Methodological notes :

This data was culled from the original U.S. census manuscripts, as found on www.ancestry.com.
Jews are understood to constitute an ethnic group of Eastern and Central European origin characterized by common names and occupational pursuits, as well as a distinctive language.
This definition lends itself well to analysis of the data preserved in census records.
Two primary methods were used to identify Jews:
1. Individuals born abroad whose mother tongue is "Yiddish," "Jewish," or "Hebrew" were automatically included in the spreadsheet, as were all members of their families.
2. For individuals born abroad whose mother tongue was another Eastern or Central European language (e.g., Russian, Polish, German), or individuals born in the U.S. with one or more parents from Eastern or Central Europe, we examined surnames, given names within a household, and occupations in light of common Jewish characteristics. This method of analysis is, of course, subject to inaccuracy, as we may have excluded Jews with uncommon names or occupations or included non-Jews whose characteristics appear Jewish. Individuals listed with the annotation "nj?" in the far right-hand column are those whose Jewish ancestry is plausible but questionable.

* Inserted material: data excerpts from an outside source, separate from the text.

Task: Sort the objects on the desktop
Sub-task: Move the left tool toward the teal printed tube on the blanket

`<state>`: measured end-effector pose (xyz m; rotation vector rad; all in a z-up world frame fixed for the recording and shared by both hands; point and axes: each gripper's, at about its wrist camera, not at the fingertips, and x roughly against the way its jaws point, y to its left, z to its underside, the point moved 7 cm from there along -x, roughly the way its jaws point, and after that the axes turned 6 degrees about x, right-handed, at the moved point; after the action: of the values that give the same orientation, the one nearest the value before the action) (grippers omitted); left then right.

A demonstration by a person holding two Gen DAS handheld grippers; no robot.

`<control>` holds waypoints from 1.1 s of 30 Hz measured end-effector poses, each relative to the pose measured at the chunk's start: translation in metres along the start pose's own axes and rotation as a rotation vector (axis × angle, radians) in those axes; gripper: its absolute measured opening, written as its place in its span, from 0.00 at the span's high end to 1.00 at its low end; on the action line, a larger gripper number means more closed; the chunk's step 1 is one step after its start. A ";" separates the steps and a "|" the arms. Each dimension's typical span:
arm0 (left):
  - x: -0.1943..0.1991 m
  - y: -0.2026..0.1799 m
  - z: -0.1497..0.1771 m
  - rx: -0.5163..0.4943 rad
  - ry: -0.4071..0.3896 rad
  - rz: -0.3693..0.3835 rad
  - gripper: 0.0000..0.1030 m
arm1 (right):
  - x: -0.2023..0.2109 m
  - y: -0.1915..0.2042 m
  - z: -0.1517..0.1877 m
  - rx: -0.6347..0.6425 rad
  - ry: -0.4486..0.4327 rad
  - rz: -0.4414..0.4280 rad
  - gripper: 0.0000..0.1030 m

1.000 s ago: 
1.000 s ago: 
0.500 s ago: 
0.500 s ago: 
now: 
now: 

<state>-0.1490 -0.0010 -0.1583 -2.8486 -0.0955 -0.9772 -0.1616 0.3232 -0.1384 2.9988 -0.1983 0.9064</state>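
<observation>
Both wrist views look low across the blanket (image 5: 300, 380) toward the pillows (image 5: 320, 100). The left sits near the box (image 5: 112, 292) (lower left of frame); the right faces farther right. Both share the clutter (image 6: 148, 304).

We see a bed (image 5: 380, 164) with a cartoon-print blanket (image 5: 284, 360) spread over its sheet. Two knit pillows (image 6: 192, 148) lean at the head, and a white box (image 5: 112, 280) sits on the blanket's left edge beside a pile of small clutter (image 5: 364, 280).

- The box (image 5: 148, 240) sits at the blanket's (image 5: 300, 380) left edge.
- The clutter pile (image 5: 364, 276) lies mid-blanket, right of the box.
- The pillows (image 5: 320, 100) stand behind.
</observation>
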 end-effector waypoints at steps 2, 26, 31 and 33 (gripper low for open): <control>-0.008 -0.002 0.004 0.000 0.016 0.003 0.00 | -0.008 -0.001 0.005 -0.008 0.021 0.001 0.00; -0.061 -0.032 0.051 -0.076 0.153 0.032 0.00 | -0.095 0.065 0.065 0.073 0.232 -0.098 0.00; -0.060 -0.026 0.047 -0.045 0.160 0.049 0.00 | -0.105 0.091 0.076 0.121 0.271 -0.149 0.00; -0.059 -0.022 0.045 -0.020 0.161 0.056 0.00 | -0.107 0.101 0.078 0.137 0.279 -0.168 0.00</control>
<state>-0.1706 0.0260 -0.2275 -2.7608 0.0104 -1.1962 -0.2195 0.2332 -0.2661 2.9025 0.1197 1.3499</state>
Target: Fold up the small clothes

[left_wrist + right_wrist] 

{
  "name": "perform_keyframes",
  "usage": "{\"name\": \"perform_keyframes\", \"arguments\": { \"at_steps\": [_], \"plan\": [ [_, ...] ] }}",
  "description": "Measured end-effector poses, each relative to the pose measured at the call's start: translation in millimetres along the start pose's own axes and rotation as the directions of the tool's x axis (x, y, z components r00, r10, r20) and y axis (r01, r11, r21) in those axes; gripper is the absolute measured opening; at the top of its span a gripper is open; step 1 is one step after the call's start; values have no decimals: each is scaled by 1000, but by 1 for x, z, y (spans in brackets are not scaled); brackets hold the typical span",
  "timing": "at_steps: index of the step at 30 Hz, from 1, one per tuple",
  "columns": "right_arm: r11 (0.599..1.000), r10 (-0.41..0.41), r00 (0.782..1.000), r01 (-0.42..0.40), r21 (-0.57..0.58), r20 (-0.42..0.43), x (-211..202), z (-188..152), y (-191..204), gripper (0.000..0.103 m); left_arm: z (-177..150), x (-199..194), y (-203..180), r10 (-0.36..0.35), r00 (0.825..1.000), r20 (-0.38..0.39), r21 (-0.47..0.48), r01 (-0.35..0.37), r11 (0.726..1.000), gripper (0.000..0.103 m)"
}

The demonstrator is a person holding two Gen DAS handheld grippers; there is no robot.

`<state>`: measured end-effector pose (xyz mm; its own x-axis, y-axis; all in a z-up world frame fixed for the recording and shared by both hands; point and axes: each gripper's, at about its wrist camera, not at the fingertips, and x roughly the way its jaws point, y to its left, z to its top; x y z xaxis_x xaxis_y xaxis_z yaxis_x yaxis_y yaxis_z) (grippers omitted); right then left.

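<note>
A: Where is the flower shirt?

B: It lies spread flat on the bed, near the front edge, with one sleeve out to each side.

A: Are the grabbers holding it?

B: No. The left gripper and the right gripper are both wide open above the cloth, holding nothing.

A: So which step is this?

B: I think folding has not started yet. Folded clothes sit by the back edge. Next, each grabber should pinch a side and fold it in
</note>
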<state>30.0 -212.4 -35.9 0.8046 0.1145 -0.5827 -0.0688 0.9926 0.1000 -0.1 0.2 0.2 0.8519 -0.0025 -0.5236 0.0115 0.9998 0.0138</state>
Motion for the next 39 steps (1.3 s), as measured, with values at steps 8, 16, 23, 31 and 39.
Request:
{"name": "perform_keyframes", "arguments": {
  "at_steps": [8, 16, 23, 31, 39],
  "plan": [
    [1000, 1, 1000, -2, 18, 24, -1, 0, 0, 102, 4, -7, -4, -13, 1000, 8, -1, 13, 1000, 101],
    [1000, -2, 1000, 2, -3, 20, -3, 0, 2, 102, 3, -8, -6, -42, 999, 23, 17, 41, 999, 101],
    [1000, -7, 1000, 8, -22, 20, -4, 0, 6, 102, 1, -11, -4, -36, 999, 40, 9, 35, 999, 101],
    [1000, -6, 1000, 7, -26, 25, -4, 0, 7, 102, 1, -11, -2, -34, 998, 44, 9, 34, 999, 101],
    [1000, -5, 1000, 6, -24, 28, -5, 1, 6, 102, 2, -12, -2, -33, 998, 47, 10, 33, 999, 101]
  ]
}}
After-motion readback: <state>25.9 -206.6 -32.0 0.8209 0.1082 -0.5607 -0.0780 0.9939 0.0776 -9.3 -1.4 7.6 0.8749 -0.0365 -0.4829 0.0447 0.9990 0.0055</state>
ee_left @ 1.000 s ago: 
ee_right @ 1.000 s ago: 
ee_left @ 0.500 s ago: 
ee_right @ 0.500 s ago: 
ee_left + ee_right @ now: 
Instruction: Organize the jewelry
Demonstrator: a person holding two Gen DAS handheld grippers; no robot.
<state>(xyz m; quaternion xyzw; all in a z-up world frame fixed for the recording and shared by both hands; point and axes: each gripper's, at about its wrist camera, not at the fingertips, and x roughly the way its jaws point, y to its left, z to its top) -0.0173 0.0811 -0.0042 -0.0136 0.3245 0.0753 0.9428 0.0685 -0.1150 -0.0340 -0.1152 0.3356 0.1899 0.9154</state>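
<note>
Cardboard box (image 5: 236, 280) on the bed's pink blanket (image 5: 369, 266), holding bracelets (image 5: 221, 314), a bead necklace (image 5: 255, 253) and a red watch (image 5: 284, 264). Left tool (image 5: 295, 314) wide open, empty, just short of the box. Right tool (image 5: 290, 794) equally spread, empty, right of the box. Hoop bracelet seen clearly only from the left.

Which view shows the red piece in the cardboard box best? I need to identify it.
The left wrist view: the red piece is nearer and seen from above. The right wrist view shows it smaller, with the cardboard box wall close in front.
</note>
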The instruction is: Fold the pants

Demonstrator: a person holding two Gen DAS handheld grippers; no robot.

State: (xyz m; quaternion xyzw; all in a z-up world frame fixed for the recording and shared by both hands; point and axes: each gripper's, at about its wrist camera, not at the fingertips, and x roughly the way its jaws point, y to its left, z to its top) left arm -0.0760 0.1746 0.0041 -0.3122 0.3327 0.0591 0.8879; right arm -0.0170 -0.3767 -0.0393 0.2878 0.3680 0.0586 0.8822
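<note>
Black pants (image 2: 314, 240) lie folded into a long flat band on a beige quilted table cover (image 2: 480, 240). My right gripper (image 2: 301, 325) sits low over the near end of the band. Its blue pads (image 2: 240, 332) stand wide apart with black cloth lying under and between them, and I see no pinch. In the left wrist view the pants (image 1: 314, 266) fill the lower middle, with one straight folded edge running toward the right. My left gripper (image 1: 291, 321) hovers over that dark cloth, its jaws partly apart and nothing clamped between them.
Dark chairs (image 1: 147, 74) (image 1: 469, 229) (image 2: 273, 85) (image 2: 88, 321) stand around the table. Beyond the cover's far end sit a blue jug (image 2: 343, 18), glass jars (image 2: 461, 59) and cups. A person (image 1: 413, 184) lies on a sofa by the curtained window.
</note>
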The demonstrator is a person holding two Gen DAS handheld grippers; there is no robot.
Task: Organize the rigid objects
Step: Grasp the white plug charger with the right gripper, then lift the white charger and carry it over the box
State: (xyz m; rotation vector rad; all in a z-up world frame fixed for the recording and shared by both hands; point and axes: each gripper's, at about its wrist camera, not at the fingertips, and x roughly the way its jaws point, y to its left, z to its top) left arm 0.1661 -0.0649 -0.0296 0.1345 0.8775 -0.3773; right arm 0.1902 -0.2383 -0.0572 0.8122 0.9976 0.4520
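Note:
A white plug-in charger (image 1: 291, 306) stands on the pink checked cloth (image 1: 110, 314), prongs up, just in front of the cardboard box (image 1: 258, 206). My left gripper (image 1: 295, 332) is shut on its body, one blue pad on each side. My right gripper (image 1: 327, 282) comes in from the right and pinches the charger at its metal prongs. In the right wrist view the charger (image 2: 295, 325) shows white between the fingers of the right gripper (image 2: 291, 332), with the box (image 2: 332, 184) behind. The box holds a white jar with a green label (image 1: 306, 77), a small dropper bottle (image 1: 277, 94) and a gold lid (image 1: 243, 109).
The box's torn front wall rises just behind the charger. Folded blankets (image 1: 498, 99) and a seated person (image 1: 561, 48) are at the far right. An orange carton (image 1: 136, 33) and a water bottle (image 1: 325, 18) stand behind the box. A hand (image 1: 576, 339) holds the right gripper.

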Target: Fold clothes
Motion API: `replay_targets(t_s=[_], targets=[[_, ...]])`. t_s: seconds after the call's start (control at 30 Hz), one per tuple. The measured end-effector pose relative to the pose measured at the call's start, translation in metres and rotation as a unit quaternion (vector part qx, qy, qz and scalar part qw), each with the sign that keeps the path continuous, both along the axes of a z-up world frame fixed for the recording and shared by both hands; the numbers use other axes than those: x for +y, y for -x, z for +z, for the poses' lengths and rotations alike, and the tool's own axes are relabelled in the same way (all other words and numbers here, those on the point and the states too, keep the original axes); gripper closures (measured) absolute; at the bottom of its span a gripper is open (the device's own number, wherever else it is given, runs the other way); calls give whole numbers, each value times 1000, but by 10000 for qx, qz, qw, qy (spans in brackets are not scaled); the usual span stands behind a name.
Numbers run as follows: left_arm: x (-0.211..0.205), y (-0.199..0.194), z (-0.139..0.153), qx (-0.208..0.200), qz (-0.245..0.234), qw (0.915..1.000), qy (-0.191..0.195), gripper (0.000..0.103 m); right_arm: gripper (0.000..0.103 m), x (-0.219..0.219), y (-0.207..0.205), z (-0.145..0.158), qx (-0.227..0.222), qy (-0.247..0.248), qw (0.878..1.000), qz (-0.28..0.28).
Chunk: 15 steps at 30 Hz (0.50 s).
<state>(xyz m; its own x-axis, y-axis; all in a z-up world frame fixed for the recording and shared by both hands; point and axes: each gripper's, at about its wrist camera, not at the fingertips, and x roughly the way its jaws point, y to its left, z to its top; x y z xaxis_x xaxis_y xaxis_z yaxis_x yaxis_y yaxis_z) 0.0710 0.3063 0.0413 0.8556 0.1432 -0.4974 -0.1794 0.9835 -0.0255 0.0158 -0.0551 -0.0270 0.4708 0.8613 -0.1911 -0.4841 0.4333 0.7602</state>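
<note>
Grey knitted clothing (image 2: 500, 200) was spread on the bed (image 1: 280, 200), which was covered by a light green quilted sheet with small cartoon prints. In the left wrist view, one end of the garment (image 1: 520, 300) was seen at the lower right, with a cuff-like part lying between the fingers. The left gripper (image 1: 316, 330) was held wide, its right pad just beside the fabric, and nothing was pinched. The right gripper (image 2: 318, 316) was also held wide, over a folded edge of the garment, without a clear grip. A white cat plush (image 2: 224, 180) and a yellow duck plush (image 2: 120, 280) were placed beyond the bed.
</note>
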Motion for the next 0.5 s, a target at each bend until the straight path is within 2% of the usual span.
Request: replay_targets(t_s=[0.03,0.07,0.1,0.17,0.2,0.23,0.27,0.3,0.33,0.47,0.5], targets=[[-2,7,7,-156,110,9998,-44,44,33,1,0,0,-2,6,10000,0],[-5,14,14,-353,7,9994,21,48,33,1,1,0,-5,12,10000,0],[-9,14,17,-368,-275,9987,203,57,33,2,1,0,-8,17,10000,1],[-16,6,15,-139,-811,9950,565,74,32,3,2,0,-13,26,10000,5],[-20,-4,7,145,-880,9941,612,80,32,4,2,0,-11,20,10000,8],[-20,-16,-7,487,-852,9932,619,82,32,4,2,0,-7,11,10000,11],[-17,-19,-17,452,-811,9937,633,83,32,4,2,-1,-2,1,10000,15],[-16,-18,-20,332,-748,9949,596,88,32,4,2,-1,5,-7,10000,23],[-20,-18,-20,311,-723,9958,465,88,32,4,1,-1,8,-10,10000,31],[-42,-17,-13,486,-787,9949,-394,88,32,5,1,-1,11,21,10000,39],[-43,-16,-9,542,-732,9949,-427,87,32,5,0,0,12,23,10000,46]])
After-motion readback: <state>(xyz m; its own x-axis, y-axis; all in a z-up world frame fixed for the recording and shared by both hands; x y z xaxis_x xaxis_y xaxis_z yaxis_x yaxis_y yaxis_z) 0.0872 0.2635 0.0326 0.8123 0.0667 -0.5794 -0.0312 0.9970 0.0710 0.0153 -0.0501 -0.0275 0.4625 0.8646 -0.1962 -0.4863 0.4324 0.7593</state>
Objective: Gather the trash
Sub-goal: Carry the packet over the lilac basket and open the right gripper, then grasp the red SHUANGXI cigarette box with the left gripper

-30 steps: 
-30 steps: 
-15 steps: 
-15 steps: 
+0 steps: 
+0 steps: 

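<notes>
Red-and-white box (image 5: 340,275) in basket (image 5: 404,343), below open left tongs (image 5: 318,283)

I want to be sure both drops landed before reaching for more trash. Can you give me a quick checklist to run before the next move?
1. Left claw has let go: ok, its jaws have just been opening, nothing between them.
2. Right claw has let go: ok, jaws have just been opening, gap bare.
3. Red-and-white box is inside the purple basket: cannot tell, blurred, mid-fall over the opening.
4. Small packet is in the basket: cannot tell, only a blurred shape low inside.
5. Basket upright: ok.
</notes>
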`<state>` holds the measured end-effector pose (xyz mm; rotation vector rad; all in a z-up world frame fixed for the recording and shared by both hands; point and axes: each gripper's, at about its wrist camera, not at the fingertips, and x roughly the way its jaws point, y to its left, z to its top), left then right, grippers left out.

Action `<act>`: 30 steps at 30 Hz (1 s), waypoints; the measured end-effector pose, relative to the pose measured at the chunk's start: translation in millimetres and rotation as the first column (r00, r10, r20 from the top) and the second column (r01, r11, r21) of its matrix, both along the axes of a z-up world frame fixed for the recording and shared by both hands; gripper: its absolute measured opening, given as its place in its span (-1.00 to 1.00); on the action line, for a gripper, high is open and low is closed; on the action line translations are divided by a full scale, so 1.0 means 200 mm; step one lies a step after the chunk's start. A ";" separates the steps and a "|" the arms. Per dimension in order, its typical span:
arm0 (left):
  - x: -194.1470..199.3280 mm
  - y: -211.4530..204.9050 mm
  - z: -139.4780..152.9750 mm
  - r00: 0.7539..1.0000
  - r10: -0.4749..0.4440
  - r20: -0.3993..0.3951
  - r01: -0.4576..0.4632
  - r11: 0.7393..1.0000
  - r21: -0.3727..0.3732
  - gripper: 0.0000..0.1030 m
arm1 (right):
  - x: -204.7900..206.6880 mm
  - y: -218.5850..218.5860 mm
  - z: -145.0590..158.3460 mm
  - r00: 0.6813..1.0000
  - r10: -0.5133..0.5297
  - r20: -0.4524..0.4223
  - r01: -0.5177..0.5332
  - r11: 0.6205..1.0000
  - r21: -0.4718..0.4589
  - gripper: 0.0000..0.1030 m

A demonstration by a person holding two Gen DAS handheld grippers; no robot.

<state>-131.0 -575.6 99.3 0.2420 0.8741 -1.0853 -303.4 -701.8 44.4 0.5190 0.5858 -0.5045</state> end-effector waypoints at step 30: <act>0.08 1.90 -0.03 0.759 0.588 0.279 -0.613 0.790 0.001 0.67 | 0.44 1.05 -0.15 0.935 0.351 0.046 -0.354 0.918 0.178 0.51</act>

This method of analysis easily misses Jewish households whose members' parents were all born in the United States. In 1930 Maine, however, such households were quite rare. Special efforts were made to identify households of this nature in Portland, where they constituted less than 1% of identified Jewish households.
All members of a household containing a Jew are included in the spreadsheet, with the exception of Jewish lodgers and servants, who are listed individually. Household members who are evidently not Jewish (such as non-Jewish servants and some spouses or in-laws) are listed with the annotation "nj."
Information on place of birth
Some people replied with the name of the place when they left; others replied with the name of place when the census was taken; in other cases it just seems that it was easier for the census taker to write ‘Russia’ rather than Lithuania, Ukraine or other unfamiliar country names.
And there is another reason to be skeptical of the accuracy of the place of birth information. Immigrants from the Pale had a very justified fear of the Russian and often local governments. One way to manage this reality was to tell government representatives what they expected they wanted to hear or what they thought would bring them the least trouble. This may well explain why a number of family members, who were clearly from Eastern Europe, may have answered ‘Maine’ or ‘New York’.